> _INFORMATION SHOWN_:

- - -

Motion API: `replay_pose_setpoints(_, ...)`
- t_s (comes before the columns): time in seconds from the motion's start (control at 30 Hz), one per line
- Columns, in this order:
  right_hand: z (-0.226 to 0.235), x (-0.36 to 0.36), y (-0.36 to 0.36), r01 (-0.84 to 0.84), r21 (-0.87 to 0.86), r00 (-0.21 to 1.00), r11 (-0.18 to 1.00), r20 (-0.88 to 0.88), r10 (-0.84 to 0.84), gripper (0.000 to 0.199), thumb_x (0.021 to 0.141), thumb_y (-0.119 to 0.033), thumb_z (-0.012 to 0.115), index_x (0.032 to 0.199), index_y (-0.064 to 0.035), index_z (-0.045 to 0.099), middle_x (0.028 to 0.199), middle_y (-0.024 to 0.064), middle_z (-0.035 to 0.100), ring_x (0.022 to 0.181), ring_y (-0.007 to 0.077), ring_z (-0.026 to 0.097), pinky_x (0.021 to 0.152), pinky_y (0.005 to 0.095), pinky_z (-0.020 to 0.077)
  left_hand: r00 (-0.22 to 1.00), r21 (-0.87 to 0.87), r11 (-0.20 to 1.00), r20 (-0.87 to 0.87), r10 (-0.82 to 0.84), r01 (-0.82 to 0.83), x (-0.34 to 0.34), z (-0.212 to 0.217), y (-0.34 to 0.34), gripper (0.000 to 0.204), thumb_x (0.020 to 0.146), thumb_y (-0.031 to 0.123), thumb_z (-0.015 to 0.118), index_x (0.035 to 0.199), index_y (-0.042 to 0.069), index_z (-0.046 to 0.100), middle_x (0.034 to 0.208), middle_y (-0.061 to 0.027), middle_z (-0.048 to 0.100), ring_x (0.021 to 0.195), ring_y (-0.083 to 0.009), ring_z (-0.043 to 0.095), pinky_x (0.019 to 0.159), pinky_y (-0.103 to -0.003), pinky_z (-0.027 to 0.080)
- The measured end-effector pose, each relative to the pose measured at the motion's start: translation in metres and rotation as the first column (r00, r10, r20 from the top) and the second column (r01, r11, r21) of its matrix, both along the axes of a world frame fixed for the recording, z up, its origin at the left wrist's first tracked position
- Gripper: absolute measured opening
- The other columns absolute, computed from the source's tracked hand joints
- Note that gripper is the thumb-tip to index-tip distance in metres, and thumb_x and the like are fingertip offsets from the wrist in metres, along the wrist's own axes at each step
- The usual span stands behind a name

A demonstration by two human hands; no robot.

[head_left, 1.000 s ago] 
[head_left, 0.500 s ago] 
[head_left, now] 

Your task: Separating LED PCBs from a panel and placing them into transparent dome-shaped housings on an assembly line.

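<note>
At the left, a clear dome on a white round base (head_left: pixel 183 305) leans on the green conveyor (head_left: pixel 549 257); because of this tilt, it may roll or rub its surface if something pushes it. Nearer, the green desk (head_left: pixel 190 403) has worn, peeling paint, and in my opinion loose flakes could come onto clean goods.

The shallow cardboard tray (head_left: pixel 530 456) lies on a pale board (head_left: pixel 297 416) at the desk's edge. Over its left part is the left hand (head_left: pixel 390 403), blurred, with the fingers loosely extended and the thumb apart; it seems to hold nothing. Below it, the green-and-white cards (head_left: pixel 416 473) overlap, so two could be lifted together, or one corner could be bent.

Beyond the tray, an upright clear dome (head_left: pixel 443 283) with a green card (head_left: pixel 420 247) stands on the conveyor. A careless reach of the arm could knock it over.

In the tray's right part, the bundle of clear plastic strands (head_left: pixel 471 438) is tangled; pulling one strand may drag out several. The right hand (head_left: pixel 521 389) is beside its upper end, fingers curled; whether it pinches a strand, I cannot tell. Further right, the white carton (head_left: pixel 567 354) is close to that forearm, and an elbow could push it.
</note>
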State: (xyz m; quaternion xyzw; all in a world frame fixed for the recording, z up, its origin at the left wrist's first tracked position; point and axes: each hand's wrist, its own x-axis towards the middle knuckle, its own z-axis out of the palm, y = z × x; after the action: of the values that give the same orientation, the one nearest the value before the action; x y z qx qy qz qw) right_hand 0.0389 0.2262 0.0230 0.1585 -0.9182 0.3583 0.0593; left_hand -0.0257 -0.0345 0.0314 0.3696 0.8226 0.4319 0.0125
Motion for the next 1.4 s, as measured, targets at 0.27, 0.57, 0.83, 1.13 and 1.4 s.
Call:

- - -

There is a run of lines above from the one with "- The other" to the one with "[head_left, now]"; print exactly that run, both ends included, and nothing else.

> _EXPECTED ANSWER_:
- The other columns absolute, computed from the source's tracked hand joints
- Note that gripper is the thumb-tip to index-tip distance in metres, and thumb_x and the like are fingertip offsets from the wrist in metres, along the wrist's own axes at each step
- The usual span stands behind a name

A demonstration by two human hands; no robot.

[head_left, 1.000 s ago] 
[head_left, 0.500 s ago] 
[head_left, now] 

The complete output has now been given.